§ **Goal of the exercise**
Determine the number of lines in the following entries that hold the word "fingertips". Give only that number.

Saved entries
.....

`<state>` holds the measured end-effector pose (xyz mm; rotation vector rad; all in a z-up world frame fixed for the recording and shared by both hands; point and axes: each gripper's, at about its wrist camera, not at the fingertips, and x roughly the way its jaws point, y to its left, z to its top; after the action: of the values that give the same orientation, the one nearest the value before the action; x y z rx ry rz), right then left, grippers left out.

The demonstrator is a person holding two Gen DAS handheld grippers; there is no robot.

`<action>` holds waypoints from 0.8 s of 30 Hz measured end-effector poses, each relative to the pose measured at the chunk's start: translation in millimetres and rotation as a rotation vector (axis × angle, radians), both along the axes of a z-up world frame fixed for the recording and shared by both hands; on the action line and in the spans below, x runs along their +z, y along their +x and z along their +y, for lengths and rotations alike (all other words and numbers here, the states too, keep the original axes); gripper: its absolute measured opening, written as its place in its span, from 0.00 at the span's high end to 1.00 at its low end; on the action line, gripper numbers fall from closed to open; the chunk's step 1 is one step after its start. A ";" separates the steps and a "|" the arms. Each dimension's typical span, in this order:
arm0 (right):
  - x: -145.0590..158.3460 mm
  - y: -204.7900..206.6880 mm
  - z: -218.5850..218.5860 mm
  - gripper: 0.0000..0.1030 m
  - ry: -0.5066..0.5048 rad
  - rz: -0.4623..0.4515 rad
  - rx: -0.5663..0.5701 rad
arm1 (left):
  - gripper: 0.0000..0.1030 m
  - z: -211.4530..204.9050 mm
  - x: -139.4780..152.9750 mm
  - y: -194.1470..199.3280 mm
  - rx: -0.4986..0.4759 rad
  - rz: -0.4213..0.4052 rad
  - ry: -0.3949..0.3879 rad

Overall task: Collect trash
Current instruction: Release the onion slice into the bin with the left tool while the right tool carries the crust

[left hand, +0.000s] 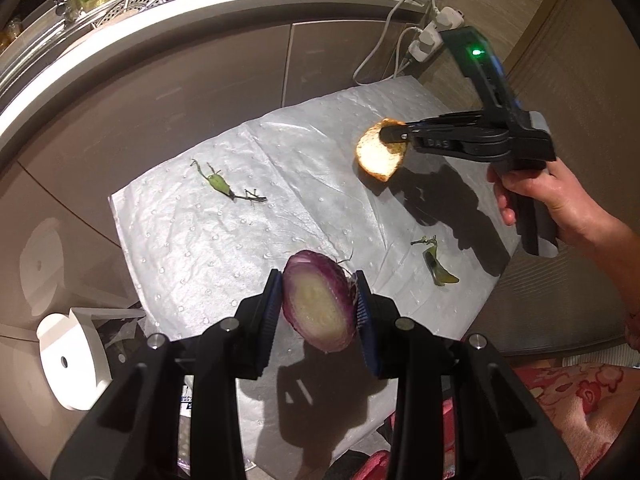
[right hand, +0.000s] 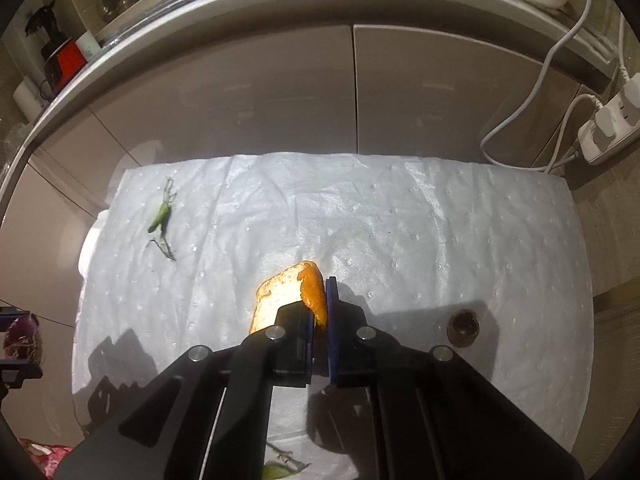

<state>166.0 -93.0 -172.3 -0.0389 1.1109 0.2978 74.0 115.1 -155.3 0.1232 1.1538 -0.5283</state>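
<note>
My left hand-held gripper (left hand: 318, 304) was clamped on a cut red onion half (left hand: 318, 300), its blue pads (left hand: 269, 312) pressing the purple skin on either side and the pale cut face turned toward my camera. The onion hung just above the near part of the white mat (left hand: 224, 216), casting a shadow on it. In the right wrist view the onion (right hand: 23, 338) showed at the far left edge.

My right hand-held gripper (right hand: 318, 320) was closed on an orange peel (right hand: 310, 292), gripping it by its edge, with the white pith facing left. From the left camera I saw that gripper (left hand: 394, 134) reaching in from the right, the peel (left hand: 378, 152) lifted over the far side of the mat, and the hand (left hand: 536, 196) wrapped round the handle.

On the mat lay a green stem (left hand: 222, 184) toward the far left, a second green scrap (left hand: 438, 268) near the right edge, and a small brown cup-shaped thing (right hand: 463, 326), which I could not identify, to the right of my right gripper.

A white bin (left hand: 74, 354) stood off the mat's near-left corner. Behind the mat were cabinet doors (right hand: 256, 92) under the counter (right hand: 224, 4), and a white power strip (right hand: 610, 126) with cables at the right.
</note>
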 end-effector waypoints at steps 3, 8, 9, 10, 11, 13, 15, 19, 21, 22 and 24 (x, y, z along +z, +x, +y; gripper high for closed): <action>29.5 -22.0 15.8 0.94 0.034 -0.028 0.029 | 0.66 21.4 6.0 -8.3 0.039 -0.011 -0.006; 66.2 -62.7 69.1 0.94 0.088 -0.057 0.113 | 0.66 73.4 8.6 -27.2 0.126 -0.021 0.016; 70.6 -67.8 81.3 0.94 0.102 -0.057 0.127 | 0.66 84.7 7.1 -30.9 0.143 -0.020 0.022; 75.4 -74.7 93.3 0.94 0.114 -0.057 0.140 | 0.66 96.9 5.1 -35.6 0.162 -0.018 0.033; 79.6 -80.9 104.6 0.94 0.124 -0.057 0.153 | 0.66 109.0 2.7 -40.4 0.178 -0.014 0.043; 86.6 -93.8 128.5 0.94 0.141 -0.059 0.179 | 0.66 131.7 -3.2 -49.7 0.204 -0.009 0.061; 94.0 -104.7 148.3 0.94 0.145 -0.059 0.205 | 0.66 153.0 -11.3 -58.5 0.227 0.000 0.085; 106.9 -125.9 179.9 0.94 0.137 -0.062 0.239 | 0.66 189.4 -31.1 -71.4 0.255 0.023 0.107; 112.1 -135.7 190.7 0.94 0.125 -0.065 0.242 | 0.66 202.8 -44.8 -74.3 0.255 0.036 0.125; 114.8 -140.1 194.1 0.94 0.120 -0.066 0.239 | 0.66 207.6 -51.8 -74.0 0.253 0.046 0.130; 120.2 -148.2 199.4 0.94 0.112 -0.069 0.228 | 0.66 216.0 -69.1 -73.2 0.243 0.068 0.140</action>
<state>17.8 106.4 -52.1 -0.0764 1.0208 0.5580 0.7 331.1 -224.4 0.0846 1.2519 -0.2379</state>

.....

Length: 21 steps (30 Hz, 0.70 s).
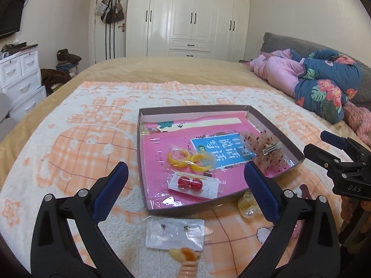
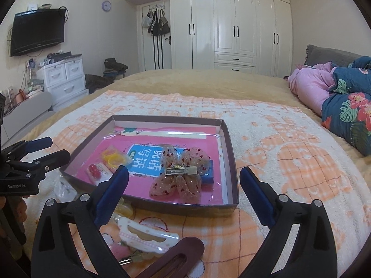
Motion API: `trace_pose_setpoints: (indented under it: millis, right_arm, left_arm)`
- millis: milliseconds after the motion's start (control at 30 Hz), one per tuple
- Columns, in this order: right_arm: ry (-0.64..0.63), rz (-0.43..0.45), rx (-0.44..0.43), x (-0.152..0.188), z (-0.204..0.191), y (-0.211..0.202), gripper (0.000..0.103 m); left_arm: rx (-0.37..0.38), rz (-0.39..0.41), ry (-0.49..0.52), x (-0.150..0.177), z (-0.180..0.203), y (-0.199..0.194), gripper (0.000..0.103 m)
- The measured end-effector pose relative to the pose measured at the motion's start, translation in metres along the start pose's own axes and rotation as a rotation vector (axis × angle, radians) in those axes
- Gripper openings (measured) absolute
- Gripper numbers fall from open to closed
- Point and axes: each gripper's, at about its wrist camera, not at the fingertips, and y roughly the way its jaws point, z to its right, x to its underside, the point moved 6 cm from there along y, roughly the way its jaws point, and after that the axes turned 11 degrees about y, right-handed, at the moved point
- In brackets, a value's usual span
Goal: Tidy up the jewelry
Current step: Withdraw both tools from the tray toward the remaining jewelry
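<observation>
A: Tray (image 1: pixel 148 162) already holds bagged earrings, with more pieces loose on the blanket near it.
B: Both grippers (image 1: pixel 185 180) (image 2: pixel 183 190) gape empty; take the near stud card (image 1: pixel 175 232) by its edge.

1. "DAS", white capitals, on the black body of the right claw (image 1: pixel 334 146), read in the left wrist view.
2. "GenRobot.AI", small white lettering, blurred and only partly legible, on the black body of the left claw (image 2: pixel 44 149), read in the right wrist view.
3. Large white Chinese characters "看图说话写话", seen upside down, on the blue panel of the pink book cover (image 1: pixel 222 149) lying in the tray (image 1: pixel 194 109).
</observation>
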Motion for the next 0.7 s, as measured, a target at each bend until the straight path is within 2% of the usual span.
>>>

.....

§ **Exercise solution**
2